Google Cloud Platform

Simplifying Cloud Management with Active Assist

My small team built an AI tool that allowed Spotify to remove 9.5 million unused permissions on the first weekend and gave Google Cloud a new way to earn customer trust.

UX Team

1 UX Lead | 1 UX Designer (me) | 1 UX Researcher

Timeline

12 months

Collaborators

Partnered daily with PM and Engineers

Cloudy Sky

Shifting from Technical Accuracy to Compelling Invitations

When I joined the Active Assist team, Google Cloud’s AI was already capable of generating thousands of optimization suggestions—but in all of the alpha testing, users simply weren’t acting on them. The recommendations were technically accurate, but overwhelming, confusing, and risky to apply. These customers were ignoring the a powerful tool built to help them.

Our job was to turn that around.

By reframing the project around reducing user stress, uncertainty, and cognitive load, I helped the team pivot from “here’s what’s correct” to “here’s what’s helpful.” We bundled insights by goal, modeled outcomes visually, made actions reversible, and prioritized human-readable wins.

The results? Across a single weekend with select Beta users — some of Google Cloud’s most valuable enterprise customers — we saw:

Millions of unused permissions removed 

Massive cost savings applied with confidence

Rave feedback from customers like the New York Times

More than five years later, the core design structure I created is still in use — and continues to help Google Cloud grow its reputation for thoughtful, trustworthy tools in a fiercely competitive space.

Our Challenge

Reframing AI optimization into meaningful wins for real users — and helping engineers see why UX matters

By the time Google Cloud ramped up its platform efforts, competitors had already secured massive market share. Google’s technical infrastructure was impressive — but breaking through would require a reputation for clarity, confidence, and care.

The stakes were high. Cloud environments are complicated, error-prone, and constantly changing.

Industry-wide

Over

30%

of cloud users' time was spent on network troubleshooting

Over

90%

of cloud permissions were over-granted

Over

70%

of virtual machines were over-provisioned

Cloud environments were asking people to make decisions that computers would be better suited to calculate.
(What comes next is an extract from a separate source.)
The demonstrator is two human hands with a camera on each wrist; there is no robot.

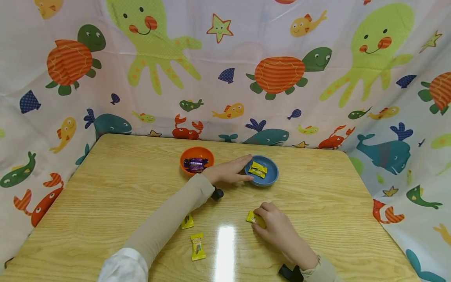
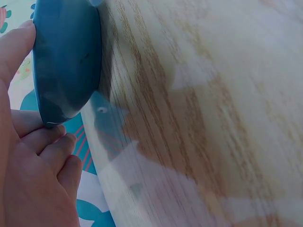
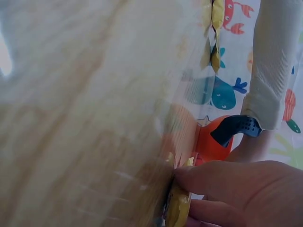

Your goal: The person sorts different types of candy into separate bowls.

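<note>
My left hand (image 1: 228, 171) holds the side of a small blue bowl (image 1: 273, 177), its thumb and fingers spread along the rim. Inside that bowl lie yellow wrapped candies (image 1: 258, 169). The left wrist view shows the bowl's outer wall (image 2: 68, 66) between thumb and curled fingers. Closer to me, my right hand (image 1: 278, 229) pinches another yellow wrapped candy (image 1: 251, 217) at the tabletop, its fingers covering part of the wrapper. In the right wrist view, the thumb presses on this candy (image 3: 179, 205).
An orange bowl (image 1: 198, 150) with purple wrapped candies (image 1: 195, 164) stands left of the blue one. Two yellow candies lie on the wooden table (image 1: 141, 168): one near the front (image 1: 198, 246), another partly behind my left sleeve (image 1: 188, 222). A sea-animal curtain (image 1: 225, 78) surrounds the table.
</note>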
Google’s Active Assist team had begun addressing this problem using AI — surfacing thousands of recommendations about security, cost, and performance.

The algorithm was powerful. 

But the interface was a firehose.

When I joined, the product consisted of ungrouped, overwhelming lists of machine-generated suggestions. Internally, engineers saw the recommendations as a checklist of “correct” system changes. So why wouldn’t users just act on them?

But our initial user studies showed the reality: these recommendations increased stress, confusion, and anxiety about breaking things.

Reframing the Problem

Early on I proposed a shift in focus: this wasn’t a data visualization challenge — it was a trust-building challenge.

Our users weren’t systems. They were people.
Security teams

Worried that removing unused permissions would trigger a deluge of access requests the next day.

Scientists

Needed computing power but dreaded justifying a budget increase.

Sysadmins

Were terrified of clicking “apply” and breaking production systems.

They didn’t need a list of what was “right.” They needed reassurance, clarity, and outcomes they could be confident in.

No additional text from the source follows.